What you are asked to do:
Leaving out every picture, retype the lines below from the top through the one that contains "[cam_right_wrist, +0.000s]".

Data extract:

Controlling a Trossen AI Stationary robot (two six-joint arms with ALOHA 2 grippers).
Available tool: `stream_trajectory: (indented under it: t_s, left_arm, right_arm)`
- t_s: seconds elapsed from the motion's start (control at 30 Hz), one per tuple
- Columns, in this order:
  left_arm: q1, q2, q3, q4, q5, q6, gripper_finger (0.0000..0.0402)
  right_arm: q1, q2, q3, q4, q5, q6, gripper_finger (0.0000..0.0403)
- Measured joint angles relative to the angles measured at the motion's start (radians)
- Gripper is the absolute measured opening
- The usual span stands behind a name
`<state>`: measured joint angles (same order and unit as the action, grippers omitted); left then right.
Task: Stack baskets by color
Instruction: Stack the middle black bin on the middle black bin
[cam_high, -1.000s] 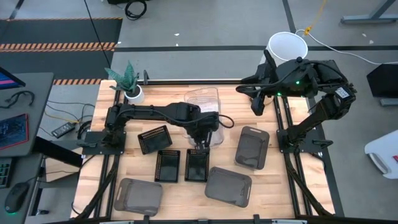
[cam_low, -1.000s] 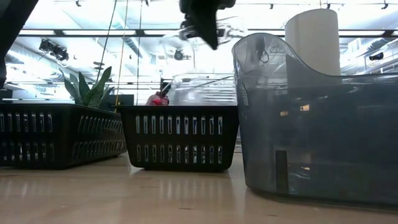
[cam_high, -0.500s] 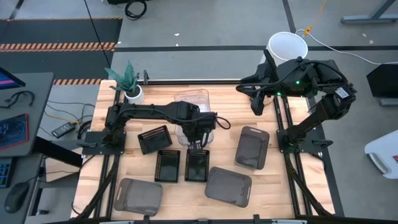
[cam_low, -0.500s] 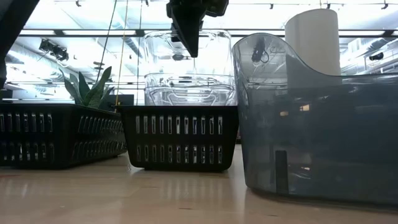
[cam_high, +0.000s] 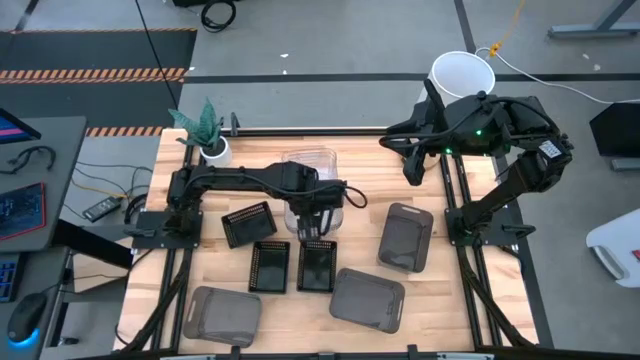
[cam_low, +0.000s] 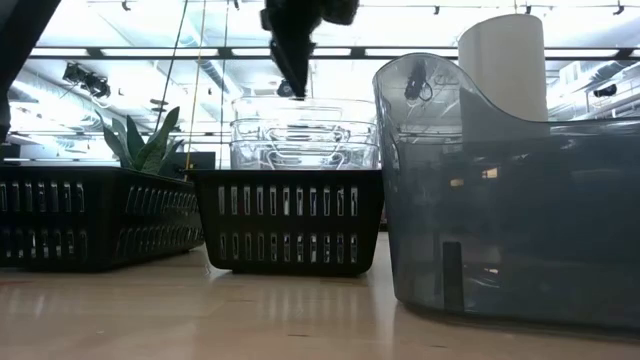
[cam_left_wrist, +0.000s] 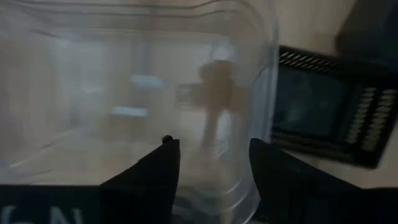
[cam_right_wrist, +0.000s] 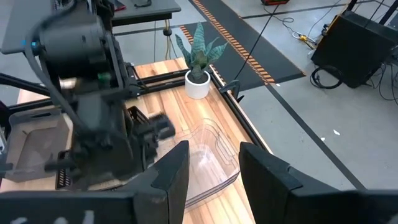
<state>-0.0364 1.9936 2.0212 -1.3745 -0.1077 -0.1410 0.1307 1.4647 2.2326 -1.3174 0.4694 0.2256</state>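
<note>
Clear baskets (cam_high: 308, 165) sit nested in one stack (cam_low: 305, 140) at the table's far middle. My left gripper (cam_high: 311, 218) hangs open over the stack's near rim, pointing steeply down; in the low view its tips (cam_low: 290, 85) stand just above the top rim. In the left wrist view the clear wall (cam_left_wrist: 267, 93) runs between the fingers (cam_left_wrist: 214, 146). Three black baskets (cam_high: 248, 222) (cam_high: 268, 266) (cam_high: 317, 266) and three grey baskets (cam_high: 405, 237) (cam_high: 367, 299) (cam_high: 222, 315) stand apart on the near half. My right gripper (cam_high: 412, 168) waits open, raised at the far right.
A small plant pot (cam_high: 213, 148) stands at the far left corner. A tall white cylinder (cam_high: 462, 72) stands beyond the far right corner. In the low view a grey basket (cam_low: 510, 200) fills the right foreground. Bare wood lies between the clear stack and the right arm's rails.
My left gripper has carried a tilted clear basket a little toward the table's left edge, brought it upright over the clear stack and let go. The basket has dropped into the stack and now sits nested. The gripper has stayed at its height.
</note>
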Motion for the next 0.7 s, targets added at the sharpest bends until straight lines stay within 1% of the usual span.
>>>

Finished exercise:
Controlling a Trossen AI Stationary robot (two six-joint arms with ALOHA 2 grippers).
Available tool: `stream_trajectory: (indented under it: t_s, left_arm, right_arm)`
- t_s: seconds elapsed from the motion's start (control at 30 Hz), one per tuple
- Columns, in this order:
  left_arm: q1, q2, q3, q4, q5, q6, gripper_finger (0.0000..0.0402)
  right_arm: q1, q2, q3, q4, q5, q6, gripper_finger (0.0000..0.0403)
- Measured joint angles relative to the angles measured at the motion's start (radians)
- Gripper is the absolute measured opening
- The usual span stands behind a name
`<state>`: measured joint angles (same order and unit as the action, grippers omitted); left then right.
Task: Stack baskets by color
Instruction: Stack the middle black bin on the middle black bin
[cam_high, -1.000s] 
[cam_low, -1.000s] 
[cam_high, -0.500s] 
[cam_low, -0.500s] 
[cam_high, +0.000s] 
[cam_low, +0.000s] 
[cam_left_wrist, +0.000s] 
[cam_right_wrist, +0.000s] 

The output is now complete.